The answer consists solely of the data below, reproduced exactly.

▶ _MATERIAL PROVIDED_:
-- Opening Marker --

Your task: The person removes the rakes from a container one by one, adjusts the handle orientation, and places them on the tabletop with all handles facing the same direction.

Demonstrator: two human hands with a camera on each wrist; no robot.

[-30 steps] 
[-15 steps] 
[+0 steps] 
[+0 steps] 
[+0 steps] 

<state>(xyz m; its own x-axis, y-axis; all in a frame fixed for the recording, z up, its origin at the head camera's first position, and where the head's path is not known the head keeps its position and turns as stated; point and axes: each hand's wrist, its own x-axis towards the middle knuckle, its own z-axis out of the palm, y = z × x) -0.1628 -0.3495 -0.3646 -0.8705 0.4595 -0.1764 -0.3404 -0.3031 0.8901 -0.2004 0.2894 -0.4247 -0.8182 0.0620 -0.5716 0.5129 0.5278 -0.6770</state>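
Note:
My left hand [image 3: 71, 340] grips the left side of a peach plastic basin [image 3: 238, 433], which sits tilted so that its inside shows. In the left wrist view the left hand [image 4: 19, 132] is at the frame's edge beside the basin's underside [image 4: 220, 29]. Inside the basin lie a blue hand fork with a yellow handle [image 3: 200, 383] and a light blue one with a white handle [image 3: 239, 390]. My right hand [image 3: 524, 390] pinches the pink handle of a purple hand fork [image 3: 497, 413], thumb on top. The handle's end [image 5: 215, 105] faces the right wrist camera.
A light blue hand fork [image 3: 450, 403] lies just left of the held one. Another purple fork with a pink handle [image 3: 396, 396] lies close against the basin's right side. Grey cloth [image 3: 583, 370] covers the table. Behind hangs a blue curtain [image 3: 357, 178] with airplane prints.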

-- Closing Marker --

▶ _YOUR SOLUTION_:
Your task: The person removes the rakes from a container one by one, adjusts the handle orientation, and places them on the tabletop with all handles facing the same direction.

Demonstrator: two human hands with a camera on each wrist; no robot.

[-30 steps] 
[-15 steps] 
[+0 steps] 
[+0 steps] 
[+0 steps] 

<state>(xyz m; its own x-axis, y-axis; all in a frame fixed for the recording, z up, its origin at the head camera's first position, and where the head's path is not known the head keeps its position and turns as stated; point and axes: each hand's wrist, its own x-axis towards the middle knuckle, its own z-axis out of the palm, y = z × x) -0.1628 -0.3495 -0.3646 -0.8705 0.4595 -0.1764 -0.3404 -0.3031 0.8901 -0.2004 0.2894 -0.4247 -0.8182 0.0620 -0.5716 0.5129 0.5278 -0.6770</state>
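Note:
My left hand [image 3: 71, 340] grips the left side of a peach plastic basin [image 3: 238, 433], which sits tilted so that its inside shows. In the left wrist view the left hand [image 4: 19, 132] is at the frame's edge beside the basin's underside [image 4: 220, 29]. Inside the basin lie a blue hand fork with a yellow handle [image 3: 200, 383] and a light blue one with a white handle [image 3: 239, 390]. My right hand [image 3: 524, 390] pinches the pink handle of a purple hand fork [image 3: 497, 413], thumb on top. The handle's end [image 5: 215, 105] faces the right wrist camera.
A light blue hand fork [image 3: 450, 403] lies just left of the held one. Another purple fork with a pink handle [image 3: 396, 396] lies close against the basin's right side. Grey cloth [image 3: 583, 370] covers the table. Behind hangs a blue curtain [image 3: 357, 178] with airplane prints.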

Nothing more will be written for this answer.